3) σ-coordinate models
The third major category consists of terrain-following or σ-coordinate models (Ezer and Mellor 1997; Haidvogel et al. 2000). This vertical coordinate was originally designed for simulating atmospheric circulations (Phillips 1957). While oceanic σ-coordinate models represent continuous topography, they suffer from a problem that has plagued atmospheric σ-coordinate models for years; near regions of steep topography two terms with nearly equal magnitude and opposite sign nearly cancel yielding errors in the calculation of the pressure gradient (Haney 1991). Like z-coordinate models, σ-coordinate models are also prone to spurious diapycnal mixing.
b. Alternative methods for ocean modeling
While most, if not all, full-fledged ocean models fit into one of the three classes discussed above, a number of other numerical techniques have been used for more idealized ocean simulations or are in the development stage for use in ocean models. Two examples are the particle-in-cell (PIC) method and finite-element methods (e.g., Lynch et al. 1995; Le Roux et al. 2000). Because the PIC method has much in common with the slippery-sack method, we review it in detail.
1) The PIC method
Developed at Los Alamos in 1955, the PIC method was originally intended for simulating fluid circulations involving large distortions, large slips, or colliding interfaces (Harlow 1964). Under the method the fluid's domain is divided into cells that are fixed in space, and the fluid's mass is distributed among a number of particles whose positions and velocities are prognosed. The amount of mass in each cell is calculated by summing the contributions from the particles in that cell (and from particles in nearby cells, in some implementations), and the mass field is then used to calculate a pressure field. A finite-difference approximation of the pressure gradient is used to determine particle accelerations. The PIC approach is a quasi-Lagrangian method; it combines respective strengths of Lagrangian and Eulerian approaches, the accurate Lagrangian treatment of mass transport and the simple Eulerian calculation of the pressure gradient.

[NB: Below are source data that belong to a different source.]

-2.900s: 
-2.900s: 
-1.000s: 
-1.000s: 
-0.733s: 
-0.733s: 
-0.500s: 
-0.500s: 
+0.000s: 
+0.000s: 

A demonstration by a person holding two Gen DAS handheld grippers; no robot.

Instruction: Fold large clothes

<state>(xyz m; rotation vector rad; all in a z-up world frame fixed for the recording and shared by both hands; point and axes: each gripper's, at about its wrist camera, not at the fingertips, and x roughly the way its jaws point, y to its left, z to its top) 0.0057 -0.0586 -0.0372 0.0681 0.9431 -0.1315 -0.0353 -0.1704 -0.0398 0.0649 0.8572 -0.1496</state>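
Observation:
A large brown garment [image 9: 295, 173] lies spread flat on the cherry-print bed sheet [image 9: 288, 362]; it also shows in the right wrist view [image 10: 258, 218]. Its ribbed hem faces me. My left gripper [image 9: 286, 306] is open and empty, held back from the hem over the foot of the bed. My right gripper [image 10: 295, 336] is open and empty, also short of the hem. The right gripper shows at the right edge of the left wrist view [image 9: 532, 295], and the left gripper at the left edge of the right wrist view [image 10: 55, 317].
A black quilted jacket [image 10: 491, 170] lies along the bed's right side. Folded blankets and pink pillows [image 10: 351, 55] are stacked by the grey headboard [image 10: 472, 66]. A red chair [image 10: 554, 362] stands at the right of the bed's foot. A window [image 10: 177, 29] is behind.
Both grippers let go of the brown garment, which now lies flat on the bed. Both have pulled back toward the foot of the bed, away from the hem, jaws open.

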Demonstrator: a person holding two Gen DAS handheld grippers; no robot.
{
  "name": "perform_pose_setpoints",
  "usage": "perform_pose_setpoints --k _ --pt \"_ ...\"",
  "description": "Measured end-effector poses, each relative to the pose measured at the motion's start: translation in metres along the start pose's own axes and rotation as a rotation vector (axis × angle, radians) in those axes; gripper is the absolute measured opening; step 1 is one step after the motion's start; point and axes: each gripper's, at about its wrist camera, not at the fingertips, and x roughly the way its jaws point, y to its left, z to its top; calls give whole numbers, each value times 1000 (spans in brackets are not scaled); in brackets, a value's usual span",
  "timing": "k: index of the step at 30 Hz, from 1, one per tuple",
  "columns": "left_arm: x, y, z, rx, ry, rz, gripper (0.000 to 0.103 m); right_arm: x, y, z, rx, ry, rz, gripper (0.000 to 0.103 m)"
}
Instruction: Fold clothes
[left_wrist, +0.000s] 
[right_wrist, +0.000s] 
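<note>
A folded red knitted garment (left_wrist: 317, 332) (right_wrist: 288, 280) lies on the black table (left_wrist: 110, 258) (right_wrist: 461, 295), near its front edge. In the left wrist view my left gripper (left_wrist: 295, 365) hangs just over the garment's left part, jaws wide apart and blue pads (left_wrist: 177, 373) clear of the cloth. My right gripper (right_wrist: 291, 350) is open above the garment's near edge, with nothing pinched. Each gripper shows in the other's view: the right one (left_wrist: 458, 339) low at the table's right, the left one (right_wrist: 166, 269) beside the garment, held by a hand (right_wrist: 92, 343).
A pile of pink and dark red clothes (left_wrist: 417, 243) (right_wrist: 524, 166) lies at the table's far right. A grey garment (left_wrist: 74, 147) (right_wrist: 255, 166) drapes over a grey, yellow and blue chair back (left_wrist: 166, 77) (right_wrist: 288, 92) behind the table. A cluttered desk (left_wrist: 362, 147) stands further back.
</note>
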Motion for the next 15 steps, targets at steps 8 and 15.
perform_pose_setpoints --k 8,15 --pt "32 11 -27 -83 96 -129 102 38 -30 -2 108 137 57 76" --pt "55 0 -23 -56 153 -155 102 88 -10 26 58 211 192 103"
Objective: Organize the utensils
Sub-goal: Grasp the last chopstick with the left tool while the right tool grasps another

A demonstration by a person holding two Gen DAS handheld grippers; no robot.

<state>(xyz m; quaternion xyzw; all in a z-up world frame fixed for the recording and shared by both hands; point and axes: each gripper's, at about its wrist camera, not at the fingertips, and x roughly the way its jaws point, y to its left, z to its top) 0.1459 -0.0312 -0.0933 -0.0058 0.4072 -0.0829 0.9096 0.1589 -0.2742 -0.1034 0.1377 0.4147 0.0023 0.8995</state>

Oceanic applications of the PIC method have involved idealized one- and two-layer systems. Pavia and Cushman-Roisin (1988) adapted the PIC method to the two-dimensional shallow water equations under the frontal-geostrophic approximation in order to simulate the evolution of oceanic warm-core eddies. They later developed a version of the model without the frontal-geostrophic approximation and simulated the merging of two oceanic eddies (Pavia and Cushman-Roisin 1990). Pavia (1992), Pavia and Lopez (1994), and Sanson et al. (1998) performed similar simulations of evolving oceanic eddies and frontal filaments. Ochoa et al. (1998) generalized a PIC shallow water model so that it allowed variable particle densities, and Esenkov and Cushman-Roisin (1999) and Cushman-Roisin et al. (2000) discuss the application of the PIC approach to a single layer within a two-layer system.
c. Motivation for studying the slippery-sack method
As the reader will soon find out, the slippery-sack method has a number of properties that make it well suited for simulating ocean circulations. Most importantly, under the slippery-sack method the mixing of density and tracers only occurs when it is explicity parameterized. Therefore, the slippery-sack method avoids the spurious diapycnal mixing that occurs in z- and σ-coordinate models. Of course, existing isopycnic models also avoid this problem, but the slippery-sack method has capabalities above and beyond these models as well, including higher vertical resolution in neutral regions, the ability to represent a continuum of densities, and explicit control over isopycnal mixing. Other advantages of the slippery-sack method are that it represents continuous topography without numerical complexity, it conserves energy in the limit as the time step approaches zero, and it is computationally efficient.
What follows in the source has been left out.